AC : Au sein de la CENI il y a des représentants de toutes les tendances. L’opposition est représentée par dix membres. Le parti au pouvoir et ses alliés sont représentés par dix membres aussi. Il y a cinq représentants de la société civile et deux représentants de l’administration. Donc pour moi, cette composition permet à la CENI de mener des activités de manière indépendante. Mais en Guinée il y a une crise de confiance entre les acteurs politiques, donc chacun pense que la CENI tourne pour l’autre. Il y a une institution, Afrobaromètre, qui vient de rendre publique une étude menée il y a quelques mois, qui dit qu’un guinéen sur deux n’a pas confiance en la CENI.

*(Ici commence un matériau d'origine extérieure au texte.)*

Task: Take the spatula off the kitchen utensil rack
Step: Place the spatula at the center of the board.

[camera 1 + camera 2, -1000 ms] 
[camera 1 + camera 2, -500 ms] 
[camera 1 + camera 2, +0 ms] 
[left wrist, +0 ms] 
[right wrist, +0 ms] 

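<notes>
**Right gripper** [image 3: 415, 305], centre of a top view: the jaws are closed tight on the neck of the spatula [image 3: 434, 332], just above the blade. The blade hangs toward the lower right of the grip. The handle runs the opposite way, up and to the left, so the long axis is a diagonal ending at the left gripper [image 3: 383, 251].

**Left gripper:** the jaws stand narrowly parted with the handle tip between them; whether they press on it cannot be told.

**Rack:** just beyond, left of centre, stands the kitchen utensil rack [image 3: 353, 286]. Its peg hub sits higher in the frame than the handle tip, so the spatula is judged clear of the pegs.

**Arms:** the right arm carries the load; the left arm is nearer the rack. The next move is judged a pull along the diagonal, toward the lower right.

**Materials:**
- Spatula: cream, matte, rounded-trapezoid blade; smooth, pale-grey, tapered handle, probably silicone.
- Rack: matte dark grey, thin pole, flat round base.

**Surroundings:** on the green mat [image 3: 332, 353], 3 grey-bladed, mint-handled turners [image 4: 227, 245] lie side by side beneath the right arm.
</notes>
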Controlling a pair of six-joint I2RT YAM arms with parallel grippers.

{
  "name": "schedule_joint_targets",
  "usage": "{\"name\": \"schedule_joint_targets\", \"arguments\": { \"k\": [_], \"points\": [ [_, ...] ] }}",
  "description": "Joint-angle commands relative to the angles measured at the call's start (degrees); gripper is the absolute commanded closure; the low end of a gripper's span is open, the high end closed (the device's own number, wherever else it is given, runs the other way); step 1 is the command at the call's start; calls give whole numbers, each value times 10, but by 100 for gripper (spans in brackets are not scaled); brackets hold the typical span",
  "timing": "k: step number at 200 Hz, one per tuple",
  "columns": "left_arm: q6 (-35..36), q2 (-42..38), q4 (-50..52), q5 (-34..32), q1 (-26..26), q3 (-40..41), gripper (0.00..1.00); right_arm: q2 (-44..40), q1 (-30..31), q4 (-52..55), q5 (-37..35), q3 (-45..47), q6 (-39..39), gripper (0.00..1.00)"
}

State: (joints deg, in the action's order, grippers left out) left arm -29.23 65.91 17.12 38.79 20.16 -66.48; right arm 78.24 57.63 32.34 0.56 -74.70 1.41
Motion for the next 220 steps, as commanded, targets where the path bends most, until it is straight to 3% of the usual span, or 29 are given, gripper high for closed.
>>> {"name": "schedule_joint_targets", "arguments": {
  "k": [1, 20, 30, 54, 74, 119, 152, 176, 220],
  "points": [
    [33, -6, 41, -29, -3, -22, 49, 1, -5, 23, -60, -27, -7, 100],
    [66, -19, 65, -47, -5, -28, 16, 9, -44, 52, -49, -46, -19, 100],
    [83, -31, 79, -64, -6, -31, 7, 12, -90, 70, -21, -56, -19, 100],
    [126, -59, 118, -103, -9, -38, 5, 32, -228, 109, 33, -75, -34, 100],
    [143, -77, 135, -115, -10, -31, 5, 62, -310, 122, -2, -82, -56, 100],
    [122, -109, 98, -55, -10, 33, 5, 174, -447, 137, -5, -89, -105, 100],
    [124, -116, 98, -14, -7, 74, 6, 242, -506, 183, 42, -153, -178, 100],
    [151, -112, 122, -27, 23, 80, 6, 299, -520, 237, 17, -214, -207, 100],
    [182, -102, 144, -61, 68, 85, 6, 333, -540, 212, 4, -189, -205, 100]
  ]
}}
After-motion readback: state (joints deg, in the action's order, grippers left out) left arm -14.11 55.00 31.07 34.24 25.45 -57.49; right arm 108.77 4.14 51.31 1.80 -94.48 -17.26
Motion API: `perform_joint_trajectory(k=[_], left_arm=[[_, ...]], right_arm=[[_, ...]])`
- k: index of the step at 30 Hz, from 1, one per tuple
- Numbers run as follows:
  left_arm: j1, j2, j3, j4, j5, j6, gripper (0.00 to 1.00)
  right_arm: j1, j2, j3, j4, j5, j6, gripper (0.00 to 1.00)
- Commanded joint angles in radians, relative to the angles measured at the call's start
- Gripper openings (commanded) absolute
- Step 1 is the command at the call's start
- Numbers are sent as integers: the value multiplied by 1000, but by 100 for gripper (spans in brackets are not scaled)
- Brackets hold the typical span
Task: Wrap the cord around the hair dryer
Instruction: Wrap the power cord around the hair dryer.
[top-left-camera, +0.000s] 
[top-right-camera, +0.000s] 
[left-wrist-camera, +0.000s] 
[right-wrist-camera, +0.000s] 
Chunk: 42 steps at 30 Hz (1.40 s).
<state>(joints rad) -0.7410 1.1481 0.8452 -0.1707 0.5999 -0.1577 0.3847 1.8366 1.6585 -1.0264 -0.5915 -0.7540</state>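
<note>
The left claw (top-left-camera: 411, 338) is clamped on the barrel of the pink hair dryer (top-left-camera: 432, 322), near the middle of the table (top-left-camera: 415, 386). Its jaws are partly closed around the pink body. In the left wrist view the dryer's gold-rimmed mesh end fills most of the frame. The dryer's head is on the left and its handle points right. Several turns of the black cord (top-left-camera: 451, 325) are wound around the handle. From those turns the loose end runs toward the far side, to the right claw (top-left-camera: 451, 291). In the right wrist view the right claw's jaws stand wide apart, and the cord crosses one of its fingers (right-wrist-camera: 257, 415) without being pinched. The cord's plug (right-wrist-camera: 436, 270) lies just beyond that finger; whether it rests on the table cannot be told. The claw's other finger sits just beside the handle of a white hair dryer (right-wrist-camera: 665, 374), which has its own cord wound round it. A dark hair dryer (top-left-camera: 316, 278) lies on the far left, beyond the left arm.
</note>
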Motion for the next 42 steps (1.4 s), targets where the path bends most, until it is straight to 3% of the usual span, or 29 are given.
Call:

JusticeInfo.Net: Est-ce-que la campagne a tourné autour de questions de société et de l’économie, ou est-ce qu’elle a été plutôt marquée par des personnes, des divisions ethniques et régionales ?

AC : Les deux se sont retrouvés dans la campagne. Tantôt c’est les programmes de société que les candidats ou leurs représentants expliquent, ce qu’ils veulent faire au plan économique, politique, éducation ou santé. Mais à l’opposé aussi, chacun s’appuie sur son ethnie, sur sa région pour dire telle région est ma bastion, tel fief est mon fief, telle communauté est ma communauté. Donc on a connu les deux pendant la campagne électorale.

JusticeInfo.Net: Il y a eu des troubles pendant la visite du Président Condé en Guinée Forestière le weekend dernier. Est-ce qu’il y a aussi un facteur « Dadis » qui plane sur ces élections ?

AC : Oui, le facteur Dadis a pesé, parce qu’à part le président sortant qui est accusé de vouloir bloquer Dadis,  tous les autres leaders qui sont venus dans la région (de la Guinée Forestière) ont mis le cas de Dadis en avant, en espérant d’avoir l’adhésion de la communauté, de la base de Dadis, à leur cause. Chacun d’entre eux a dit qu’ils sont en alliance avec Dadis. Il y a même un parti qui a signé une alliance avec le parti de Dadis.

JusticeInfo.Net : Vous dites que les candidats de l’opposition disent qu’ils sont en alliance avec Dadis, ou avec son parti, pour gagner du soutien au niveau des Forestiers. Mais Dadis est accusé de crimes graves. Cela ne les gênent pas ?

AC : Pour le moment, cela ne les gênent pas. C’est de bonne guerre, ils veulent d’abord être élus. Le reste peut-être viendra après, mais pour le moment c’est la course au fauteuil présidentiel. Maintenant, le problème sera l’acceptation des résultats, parce que quand on écoute les leaders politiques, chacun dit que s’il perd, c’est parce que quelqu’un a triché.